How I became a Preacher

How I became a Preacher? I started "blogging " in 2005 and now have over 350 posts on Even so, some of my readers say, "More...why don't you write something more! "

Last night in flipping through the television stations, I ran across, Joel , who told how God used the death of his father, an event he and his family and friends had earnestly prayed would not happen, It put him in the pulpit. His father's ministry had been the forerunner of even greater and unexpected blessings for their Christian ministry.

In my post, One Sunday Morning, I tell in more detail how I became the pastor of the church my husband, Charles Shaw had been supplying as pastor after he had retired on disability.

Charles preached his last sermon, suffering a fatal heart attack three days later. Two weeks after my husband's death, I was told the Rico congregation had made a request to the church cabinet that I be appointed as their pastor. So I stood there to preach my first sermon as a pastor only three Sundays after my husband had stood in that same pulpit to preach his last.

Even though I had been on the periphery of ministry a long time, the role of pastor was a new one! When Rev. Marion Pierson, called and asked me to take on the pastorate; First, I was surprised the people would call a woman pastor. Second, I knew I would continue in ministry in some way as long as I lived because of my strong sense of calling. (My husband an I had recognized my call to preach earlier. He had asked me to preach a couple of Sundays when he was not able) Third, this was the open door the Lord was calling me to walk through!I learned also that the Lord does enable those whom He calls.
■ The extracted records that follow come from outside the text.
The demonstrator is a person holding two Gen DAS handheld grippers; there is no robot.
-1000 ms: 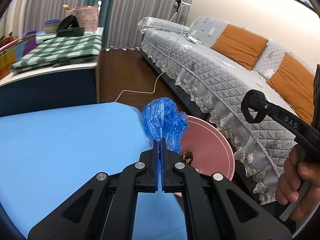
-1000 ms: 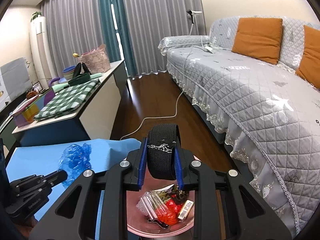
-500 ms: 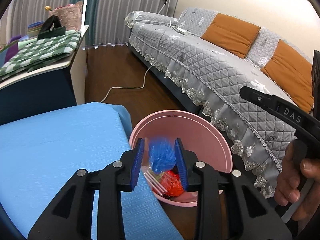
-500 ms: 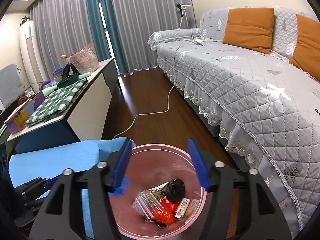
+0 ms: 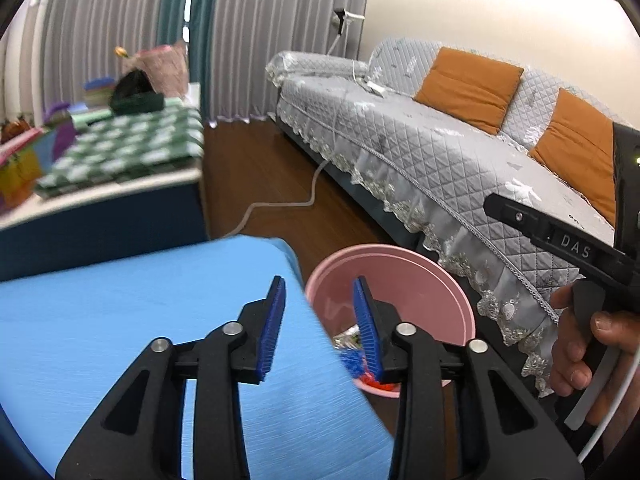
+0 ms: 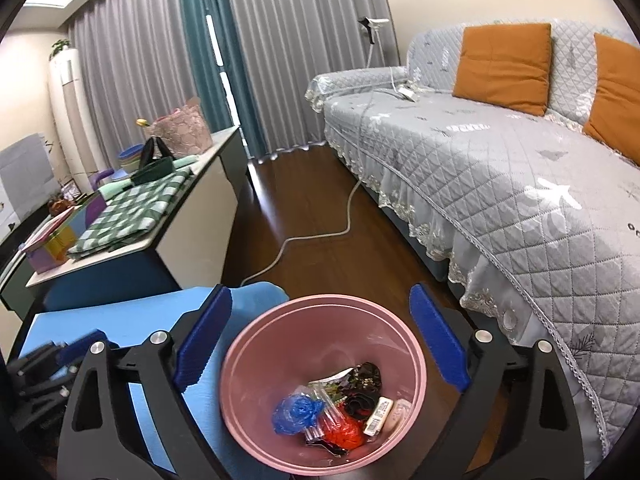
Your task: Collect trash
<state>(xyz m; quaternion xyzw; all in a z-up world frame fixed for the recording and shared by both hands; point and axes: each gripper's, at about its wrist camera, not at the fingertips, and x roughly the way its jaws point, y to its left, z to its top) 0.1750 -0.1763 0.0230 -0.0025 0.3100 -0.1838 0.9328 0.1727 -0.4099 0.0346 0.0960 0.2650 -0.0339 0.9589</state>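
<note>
A pink trash bin [image 6: 320, 312] stands on the floor by the corner of a blue-covered table [image 6: 100, 320]. Inside lie a crumpled blue plastic bag [image 6: 294, 414], a black band [image 6: 360, 398], red trash and wrappers. My right gripper [image 6: 320, 344] is wide open and empty above the bin. My left gripper [image 5: 318, 320] is open and empty over the table's edge beside the bin [image 5: 400, 272]; the blue bag [image 5: 352, 360] shows just below its right finger. The right gripper's handle [image 5: 560, 240] and the hand holding it show at the right of the left wrist view.
A grey quilted sofa [image 6: 500, 160] with orange cushions runs along the right. A white cable [image 6: 320, 236] lies on the wooden floor. A side table [image 6: 140, 216] with a green checked cloth, bowls and a pink bag stands at the back left.
My left gripper opened and dropped the blue bag into the bin, then drew back left. My right gripper opened and let the black band fall into the bin.
</note>
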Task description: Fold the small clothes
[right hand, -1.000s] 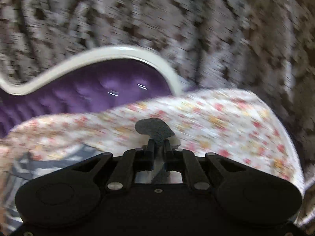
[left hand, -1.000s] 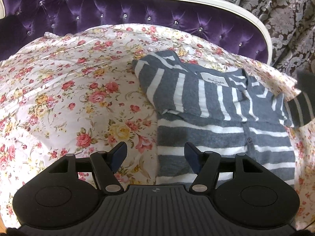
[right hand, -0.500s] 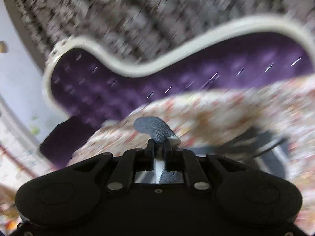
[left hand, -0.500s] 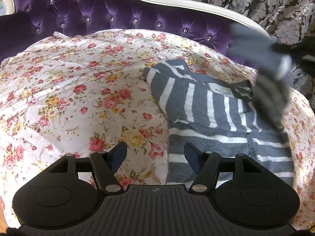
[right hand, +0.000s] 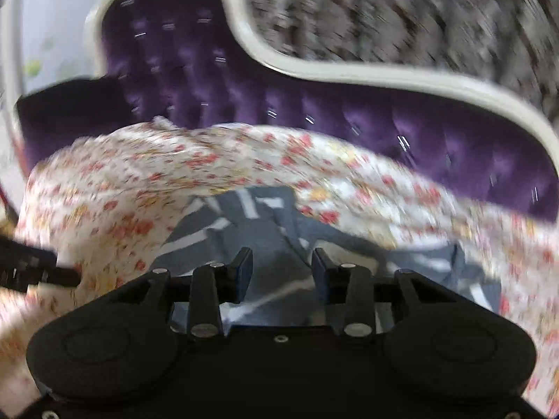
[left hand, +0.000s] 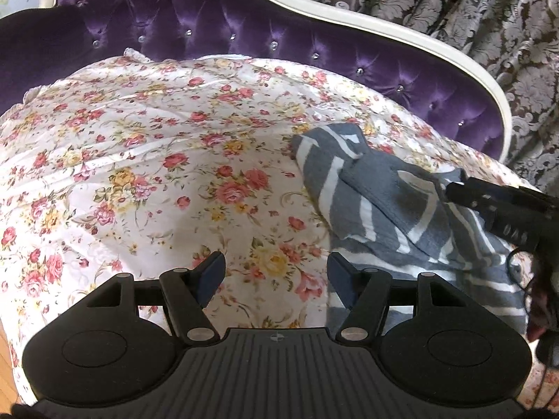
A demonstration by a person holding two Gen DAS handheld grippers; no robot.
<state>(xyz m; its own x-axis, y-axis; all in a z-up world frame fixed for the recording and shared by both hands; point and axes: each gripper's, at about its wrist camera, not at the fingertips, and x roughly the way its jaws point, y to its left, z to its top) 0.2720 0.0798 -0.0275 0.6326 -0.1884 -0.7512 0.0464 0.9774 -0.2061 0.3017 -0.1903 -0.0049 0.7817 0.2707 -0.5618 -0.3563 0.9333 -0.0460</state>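
I find my left gripper (left hand: 276, 276) spread wide over the floral sheet (left hand: 146, 160), my right gripper (right hand: 281, 268) parted, empty, above the striped garment (left hand: 384, 202).

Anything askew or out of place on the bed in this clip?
Only the striped grey garment: a flap lies crumpled diagonally across it, edges unaligned, on the floral sheet. Both the left gripper and right gripper are open.

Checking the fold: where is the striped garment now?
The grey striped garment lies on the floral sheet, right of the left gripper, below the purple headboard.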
The Lord blessed us richly as I continued to serve the Lord in that place nearly four years while I enrolled and finished seminary, (Emory's Candler School of Theology in Atlanta). I drove back and forth the 30 or so miles three days a week for three years to earn the Master of Divinity degree and enjoyed the classes and the learning opportunity. But my love and top priority was preaching and serving Christ and the people in the Rico community.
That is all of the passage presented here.